Aim of the task
The response should consist only of the lines from the one with "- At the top" to the end of the data below, copied exactly and without pictures.

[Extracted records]
=== Begin Enclosure ===

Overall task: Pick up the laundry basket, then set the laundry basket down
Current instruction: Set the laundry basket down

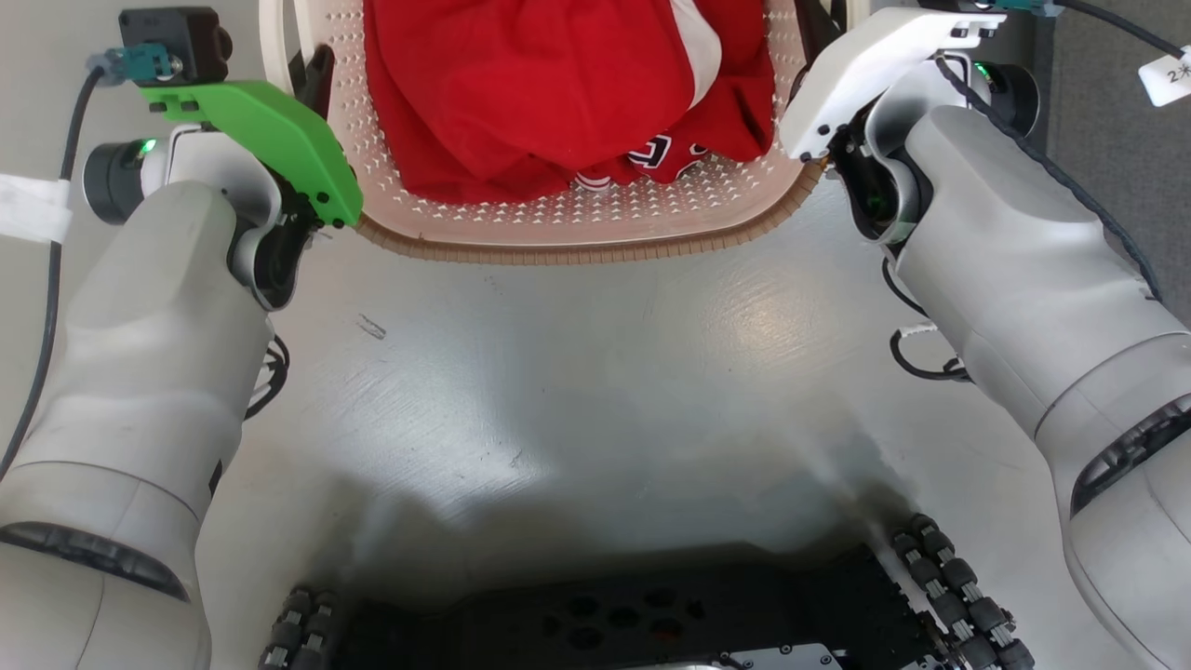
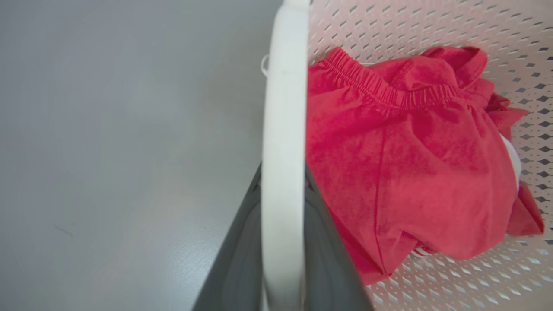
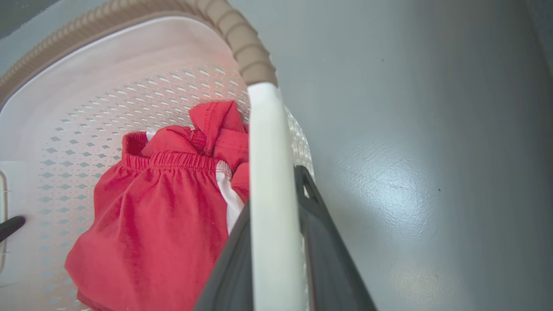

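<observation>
- Grey floor, smooth and glossy, with pale glare patches and a small dark scuff near my left forearm.
- Darker grey strip along the floor's far right edge, with a white tag over it.
- White tape at the left edge, beside a black cable.
- My black base at the bottom of the head view, with a roller wheel at its right corner.
- Laundry basket: cream perforated walls and a brown ribbed rim, straight ahead of my base between both wrists. I cannot tell whether it rests on the floor.
- Red garment bunched inside the basket, with a white stripe, dark lettering and an elastic waistband.
- Left tool: dark fingers closed on either side of the basket's white left handle, under my green wrist cover.
- Right tool: fingers clamped on the white right handle, just below where it meets the brown rim.
- In both wrist views, the handle bar crosses in front and hides the inner faces of my fingers.
</observation>
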You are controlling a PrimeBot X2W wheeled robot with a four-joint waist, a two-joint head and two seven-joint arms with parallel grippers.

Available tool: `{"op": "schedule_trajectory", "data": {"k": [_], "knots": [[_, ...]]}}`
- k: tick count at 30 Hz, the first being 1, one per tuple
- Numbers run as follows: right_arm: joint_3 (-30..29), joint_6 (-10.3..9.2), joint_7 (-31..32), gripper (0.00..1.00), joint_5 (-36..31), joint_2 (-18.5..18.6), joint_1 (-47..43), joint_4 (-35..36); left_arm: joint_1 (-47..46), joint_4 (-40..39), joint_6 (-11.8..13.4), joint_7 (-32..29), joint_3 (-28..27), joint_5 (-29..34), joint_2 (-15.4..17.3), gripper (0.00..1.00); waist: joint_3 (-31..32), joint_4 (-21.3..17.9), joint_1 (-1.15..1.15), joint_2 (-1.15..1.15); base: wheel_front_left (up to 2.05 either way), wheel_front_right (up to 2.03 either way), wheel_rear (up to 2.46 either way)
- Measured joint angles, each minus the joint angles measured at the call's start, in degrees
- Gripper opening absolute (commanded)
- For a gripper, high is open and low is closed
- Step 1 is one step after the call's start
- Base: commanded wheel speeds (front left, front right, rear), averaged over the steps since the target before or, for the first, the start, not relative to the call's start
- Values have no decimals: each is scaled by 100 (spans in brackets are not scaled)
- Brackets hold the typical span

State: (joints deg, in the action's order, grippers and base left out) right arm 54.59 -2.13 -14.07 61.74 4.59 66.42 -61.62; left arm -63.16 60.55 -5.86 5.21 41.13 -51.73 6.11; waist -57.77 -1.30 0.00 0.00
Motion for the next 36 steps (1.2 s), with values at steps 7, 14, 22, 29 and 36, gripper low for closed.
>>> {"op": "schedule_trajectory", "data": {"k": [7,14,22,29,36], "knots": [[-112,-24,-1,0,-90,31,7,42,-40,0,-47,48,-2,0,-8,0,-72,8,0,0,0,0,0],[-215,-34,-13,55,-179,35,29,77,-114,10,-67,97,0,0,-7,0,-116,9,0,0,0,0,0],[-267,-23,-51,100,-249,-56,43,169,-106,146,-69,-1,91,1,-100,100,-112,13,0,0,0,0,0],[-323,-25,-51,100,-339,-55,43,171,-82,196,-69,-20,129,1,-156,100,-68,12,0,0,0,0,0],[-365,-24,-51,100,-414,-56,16,172,-82,226,-70,-10,137,1,-156,100,21,-2,0,0,0,0,0]]}}
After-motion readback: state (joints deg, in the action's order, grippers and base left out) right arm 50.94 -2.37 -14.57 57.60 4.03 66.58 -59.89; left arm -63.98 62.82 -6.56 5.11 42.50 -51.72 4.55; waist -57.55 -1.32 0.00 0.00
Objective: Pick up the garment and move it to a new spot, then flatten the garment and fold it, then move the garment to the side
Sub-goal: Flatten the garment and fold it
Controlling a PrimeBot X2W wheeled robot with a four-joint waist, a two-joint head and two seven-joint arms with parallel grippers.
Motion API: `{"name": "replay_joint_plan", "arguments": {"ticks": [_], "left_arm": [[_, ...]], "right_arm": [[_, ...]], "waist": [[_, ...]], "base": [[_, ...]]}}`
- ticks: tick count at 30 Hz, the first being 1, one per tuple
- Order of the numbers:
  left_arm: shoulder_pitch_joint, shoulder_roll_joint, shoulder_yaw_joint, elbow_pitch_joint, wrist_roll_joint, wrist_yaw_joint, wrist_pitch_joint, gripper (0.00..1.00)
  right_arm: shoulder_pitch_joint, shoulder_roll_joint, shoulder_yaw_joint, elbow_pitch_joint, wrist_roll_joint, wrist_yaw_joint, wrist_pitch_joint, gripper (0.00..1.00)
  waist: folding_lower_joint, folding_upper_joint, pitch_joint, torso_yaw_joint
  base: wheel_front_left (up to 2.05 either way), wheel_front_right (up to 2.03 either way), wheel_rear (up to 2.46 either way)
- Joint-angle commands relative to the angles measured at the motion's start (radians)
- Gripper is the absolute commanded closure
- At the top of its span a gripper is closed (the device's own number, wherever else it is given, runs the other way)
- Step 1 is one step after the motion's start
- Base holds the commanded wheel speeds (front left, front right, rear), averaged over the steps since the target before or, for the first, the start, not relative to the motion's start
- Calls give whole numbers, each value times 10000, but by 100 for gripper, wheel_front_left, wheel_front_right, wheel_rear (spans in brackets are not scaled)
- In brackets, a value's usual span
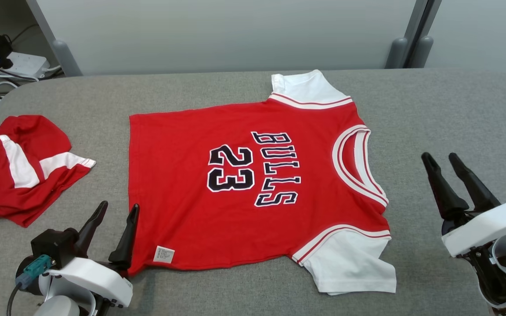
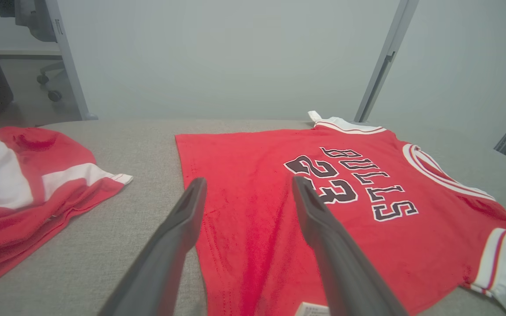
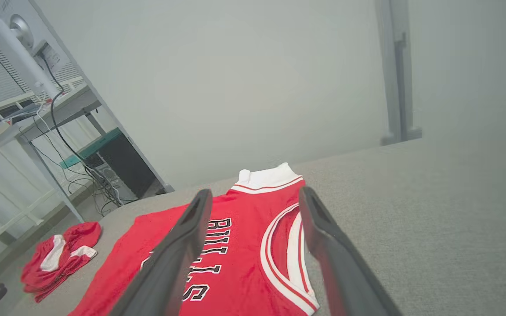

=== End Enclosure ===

Exercise solution
- At the top of its span a gripper is closed (the device's own number, wherever else it is given, runs the other way)
- Step 1 is one step after the motion's start
- Base holds the commanded wheel speeds (front left, front right, rear), averaged over the steps since the target before or, for the first, the start, not relative to the motion's start
- Calls give whole numbers, each value times 10000, but by 100 for gripper, wheel_front_left, wheel_front_right, wheel_rear (spans in brackets are not scaled)
- In brackets, a value's usual span

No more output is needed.